### Problem details
Out of the records below, copy all lines in which the word "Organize" occurs.

*** Data to use ***

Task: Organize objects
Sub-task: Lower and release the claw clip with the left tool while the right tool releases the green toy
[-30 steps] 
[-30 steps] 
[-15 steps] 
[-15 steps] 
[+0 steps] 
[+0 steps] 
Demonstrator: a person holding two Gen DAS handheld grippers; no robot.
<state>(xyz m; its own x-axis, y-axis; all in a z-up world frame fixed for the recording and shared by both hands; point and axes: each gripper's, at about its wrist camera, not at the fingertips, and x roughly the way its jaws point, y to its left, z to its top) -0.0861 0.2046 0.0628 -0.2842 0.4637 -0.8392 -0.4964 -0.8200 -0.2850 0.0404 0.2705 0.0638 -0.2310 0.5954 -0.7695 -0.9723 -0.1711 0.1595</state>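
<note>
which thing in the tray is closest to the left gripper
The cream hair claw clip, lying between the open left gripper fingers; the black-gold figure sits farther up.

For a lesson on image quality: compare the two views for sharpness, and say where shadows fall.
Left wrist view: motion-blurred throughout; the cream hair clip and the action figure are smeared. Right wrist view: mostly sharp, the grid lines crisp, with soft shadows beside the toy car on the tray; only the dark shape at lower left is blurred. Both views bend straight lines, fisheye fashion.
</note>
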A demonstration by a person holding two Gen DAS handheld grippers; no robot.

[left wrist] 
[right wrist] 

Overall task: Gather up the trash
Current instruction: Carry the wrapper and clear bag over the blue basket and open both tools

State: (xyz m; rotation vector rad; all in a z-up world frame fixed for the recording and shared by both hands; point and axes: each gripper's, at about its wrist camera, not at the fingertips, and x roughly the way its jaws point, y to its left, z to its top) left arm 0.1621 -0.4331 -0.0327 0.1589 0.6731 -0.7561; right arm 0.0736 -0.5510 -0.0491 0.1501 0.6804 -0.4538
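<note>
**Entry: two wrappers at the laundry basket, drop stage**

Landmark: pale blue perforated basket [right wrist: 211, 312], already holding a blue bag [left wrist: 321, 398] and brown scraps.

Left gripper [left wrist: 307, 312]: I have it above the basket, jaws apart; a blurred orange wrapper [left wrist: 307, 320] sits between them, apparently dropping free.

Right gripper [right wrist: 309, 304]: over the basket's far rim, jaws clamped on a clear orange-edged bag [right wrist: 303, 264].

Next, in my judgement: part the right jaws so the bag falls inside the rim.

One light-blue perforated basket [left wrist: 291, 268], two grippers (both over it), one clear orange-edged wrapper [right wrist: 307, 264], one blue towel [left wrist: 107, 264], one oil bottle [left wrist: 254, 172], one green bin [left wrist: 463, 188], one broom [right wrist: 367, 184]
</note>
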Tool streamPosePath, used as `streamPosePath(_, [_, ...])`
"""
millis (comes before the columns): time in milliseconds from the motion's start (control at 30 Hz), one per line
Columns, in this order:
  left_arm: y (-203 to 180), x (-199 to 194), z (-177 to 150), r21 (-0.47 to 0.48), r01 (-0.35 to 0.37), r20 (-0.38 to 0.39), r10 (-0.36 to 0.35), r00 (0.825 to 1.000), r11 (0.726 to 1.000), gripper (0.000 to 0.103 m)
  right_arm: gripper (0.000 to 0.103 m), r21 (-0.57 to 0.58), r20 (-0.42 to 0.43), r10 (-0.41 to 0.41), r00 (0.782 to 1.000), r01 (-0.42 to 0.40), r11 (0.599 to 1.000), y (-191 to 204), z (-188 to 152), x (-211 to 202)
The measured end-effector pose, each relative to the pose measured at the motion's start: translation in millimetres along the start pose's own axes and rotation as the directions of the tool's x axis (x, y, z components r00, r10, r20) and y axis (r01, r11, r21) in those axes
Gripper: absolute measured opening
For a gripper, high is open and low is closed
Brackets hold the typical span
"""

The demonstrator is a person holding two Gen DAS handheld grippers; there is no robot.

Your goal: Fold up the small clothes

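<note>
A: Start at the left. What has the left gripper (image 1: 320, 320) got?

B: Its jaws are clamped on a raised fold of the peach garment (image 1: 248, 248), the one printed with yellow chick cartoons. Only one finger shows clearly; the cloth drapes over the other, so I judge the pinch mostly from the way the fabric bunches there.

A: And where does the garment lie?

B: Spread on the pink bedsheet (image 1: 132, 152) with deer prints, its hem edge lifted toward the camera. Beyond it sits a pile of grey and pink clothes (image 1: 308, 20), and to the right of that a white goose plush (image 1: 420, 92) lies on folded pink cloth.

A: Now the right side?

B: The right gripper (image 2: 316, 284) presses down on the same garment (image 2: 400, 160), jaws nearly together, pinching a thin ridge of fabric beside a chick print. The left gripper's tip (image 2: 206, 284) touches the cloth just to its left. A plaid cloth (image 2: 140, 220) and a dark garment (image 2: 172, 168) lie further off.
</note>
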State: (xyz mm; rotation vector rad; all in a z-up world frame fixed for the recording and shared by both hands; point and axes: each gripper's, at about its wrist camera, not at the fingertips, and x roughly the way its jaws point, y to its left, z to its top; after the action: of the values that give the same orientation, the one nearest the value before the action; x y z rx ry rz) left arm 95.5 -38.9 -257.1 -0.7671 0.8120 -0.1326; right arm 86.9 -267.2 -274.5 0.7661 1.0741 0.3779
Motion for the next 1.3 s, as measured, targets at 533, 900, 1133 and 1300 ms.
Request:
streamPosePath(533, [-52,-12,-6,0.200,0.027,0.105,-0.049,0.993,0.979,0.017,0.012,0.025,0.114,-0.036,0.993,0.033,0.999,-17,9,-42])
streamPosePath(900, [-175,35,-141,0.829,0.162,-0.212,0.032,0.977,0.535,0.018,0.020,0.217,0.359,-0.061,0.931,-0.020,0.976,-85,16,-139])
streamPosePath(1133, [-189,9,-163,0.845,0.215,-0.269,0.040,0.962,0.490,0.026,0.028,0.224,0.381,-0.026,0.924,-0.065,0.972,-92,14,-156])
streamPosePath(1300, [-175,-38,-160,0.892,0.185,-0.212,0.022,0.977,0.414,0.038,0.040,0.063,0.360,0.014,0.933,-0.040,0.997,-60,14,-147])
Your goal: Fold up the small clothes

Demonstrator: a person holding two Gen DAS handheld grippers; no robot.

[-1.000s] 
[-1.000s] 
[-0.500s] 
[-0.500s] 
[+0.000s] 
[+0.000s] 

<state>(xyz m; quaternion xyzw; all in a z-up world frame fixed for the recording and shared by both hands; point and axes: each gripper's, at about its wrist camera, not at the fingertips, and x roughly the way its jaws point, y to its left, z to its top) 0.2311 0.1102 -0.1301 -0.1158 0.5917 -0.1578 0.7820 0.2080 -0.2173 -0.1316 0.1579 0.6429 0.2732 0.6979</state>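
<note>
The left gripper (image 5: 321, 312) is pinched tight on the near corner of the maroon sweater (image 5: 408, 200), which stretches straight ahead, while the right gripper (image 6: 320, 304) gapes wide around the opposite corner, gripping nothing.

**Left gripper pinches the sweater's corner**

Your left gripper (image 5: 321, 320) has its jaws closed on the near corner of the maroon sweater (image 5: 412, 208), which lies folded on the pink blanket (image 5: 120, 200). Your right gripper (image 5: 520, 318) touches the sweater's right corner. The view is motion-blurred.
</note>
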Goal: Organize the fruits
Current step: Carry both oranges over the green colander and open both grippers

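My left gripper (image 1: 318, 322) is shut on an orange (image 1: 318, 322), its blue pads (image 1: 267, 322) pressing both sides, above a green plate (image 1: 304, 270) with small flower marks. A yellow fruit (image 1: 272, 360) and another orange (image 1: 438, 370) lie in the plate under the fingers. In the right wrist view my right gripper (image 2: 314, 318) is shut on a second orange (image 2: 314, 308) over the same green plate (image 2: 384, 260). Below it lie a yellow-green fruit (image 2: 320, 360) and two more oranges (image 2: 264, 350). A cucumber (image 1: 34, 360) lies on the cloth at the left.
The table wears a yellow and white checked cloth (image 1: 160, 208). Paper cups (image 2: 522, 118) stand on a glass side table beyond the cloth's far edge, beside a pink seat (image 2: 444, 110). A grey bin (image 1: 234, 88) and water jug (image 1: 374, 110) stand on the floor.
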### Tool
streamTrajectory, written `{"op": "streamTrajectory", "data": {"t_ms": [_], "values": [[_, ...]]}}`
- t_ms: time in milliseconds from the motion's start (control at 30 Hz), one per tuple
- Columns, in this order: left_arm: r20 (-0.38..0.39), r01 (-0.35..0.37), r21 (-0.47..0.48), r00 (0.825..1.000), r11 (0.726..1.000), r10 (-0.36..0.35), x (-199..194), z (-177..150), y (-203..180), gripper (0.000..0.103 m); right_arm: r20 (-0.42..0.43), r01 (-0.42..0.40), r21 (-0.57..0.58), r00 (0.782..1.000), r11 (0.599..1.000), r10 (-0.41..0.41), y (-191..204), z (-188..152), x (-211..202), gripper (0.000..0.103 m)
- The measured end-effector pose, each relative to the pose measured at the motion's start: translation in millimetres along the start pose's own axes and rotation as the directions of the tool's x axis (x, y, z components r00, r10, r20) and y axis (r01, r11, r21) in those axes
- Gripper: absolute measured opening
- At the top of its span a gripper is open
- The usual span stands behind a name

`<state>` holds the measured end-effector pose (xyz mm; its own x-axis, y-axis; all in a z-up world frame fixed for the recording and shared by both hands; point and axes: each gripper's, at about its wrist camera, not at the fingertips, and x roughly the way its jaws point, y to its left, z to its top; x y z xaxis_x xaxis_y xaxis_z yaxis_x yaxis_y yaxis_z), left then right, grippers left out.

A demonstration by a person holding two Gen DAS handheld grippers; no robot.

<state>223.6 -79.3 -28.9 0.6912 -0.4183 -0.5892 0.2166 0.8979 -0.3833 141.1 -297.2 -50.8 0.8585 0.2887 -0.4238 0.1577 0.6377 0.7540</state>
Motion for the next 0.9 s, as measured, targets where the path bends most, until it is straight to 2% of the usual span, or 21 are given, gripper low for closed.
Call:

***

### Response for this exercise
Task: Organize objects
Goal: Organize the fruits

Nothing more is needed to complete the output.